:: Records for the task ::
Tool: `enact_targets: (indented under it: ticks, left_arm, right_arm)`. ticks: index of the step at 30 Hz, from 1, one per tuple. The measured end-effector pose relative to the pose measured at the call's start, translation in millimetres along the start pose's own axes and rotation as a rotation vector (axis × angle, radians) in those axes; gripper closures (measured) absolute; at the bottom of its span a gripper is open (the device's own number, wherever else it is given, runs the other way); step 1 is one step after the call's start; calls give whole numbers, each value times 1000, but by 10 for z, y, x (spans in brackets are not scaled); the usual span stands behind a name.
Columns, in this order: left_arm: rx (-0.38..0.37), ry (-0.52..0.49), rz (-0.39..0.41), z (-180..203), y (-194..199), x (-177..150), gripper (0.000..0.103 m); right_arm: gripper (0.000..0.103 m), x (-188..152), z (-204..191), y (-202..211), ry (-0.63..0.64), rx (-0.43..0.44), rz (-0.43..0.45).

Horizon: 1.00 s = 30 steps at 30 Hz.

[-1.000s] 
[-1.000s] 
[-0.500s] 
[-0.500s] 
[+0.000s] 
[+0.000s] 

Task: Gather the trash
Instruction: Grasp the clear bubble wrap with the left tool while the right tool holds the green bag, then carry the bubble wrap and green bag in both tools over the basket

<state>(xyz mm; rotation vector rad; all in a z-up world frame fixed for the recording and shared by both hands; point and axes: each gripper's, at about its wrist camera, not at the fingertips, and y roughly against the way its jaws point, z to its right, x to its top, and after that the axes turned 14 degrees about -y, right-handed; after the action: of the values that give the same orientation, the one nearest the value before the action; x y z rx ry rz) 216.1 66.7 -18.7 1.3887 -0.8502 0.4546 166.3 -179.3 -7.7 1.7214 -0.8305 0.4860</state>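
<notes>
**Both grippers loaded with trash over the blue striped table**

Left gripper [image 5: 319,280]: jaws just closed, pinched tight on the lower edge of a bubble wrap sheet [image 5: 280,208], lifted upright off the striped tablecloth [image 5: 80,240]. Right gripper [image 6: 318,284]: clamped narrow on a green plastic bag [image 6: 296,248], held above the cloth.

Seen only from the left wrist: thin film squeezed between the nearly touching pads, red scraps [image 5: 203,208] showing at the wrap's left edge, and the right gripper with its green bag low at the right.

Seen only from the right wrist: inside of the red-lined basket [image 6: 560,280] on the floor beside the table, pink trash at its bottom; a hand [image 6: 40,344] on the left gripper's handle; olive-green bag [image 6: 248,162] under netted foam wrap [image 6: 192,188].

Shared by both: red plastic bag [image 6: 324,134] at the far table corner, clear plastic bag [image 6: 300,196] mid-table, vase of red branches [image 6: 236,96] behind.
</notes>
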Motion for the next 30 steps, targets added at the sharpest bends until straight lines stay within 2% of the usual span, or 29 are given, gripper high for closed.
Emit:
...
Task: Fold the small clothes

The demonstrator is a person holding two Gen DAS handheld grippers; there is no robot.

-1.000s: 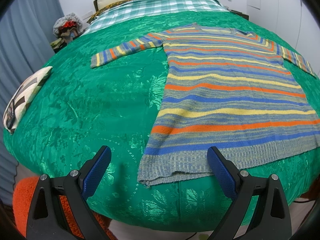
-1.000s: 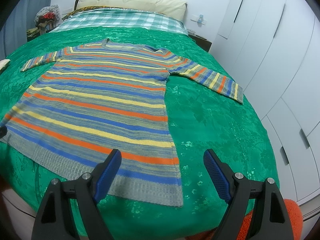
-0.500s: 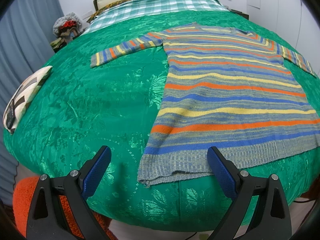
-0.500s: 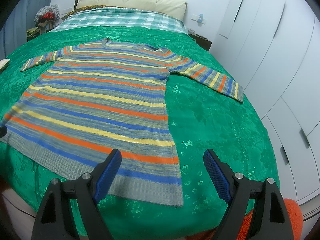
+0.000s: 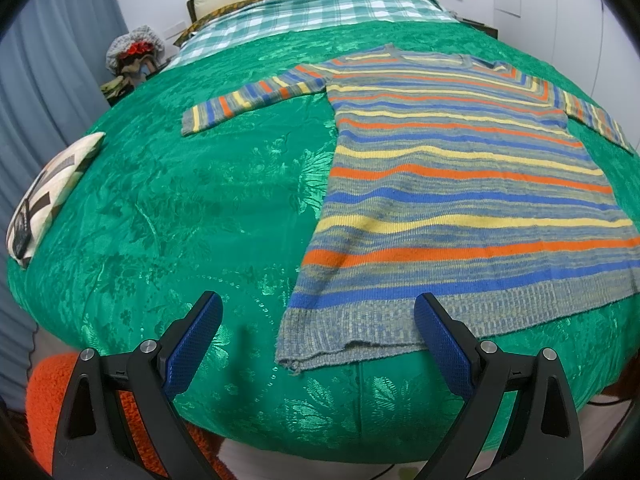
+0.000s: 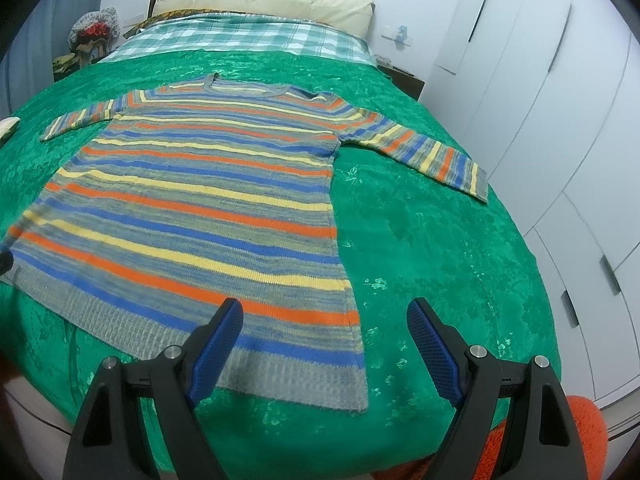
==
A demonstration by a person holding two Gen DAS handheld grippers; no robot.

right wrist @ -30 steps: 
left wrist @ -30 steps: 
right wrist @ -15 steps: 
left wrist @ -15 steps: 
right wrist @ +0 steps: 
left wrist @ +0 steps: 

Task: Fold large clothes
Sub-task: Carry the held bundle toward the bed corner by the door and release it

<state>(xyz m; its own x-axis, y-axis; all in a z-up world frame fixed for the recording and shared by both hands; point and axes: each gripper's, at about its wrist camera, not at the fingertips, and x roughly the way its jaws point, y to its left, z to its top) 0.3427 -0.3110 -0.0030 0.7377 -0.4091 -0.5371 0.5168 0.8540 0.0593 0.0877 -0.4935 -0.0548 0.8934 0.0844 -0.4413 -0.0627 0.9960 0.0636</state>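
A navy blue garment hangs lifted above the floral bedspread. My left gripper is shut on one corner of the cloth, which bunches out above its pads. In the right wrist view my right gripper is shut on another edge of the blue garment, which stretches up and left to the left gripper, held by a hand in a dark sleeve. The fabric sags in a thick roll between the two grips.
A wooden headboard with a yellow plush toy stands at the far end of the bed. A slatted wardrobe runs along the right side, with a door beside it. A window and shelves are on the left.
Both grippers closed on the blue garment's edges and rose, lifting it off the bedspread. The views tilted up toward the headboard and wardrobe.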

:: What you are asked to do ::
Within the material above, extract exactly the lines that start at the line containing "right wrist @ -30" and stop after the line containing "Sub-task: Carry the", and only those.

:: Answer to the exercise ::
right wrist @ -30 steps: 
left wrist @ -30 steps: 
right wrist @ -15 steps: 
left wrist @ -15 steps: 
right wrist @ +0 steps: 
left wrist @ +0 steps: 

Task: Fold large clothes
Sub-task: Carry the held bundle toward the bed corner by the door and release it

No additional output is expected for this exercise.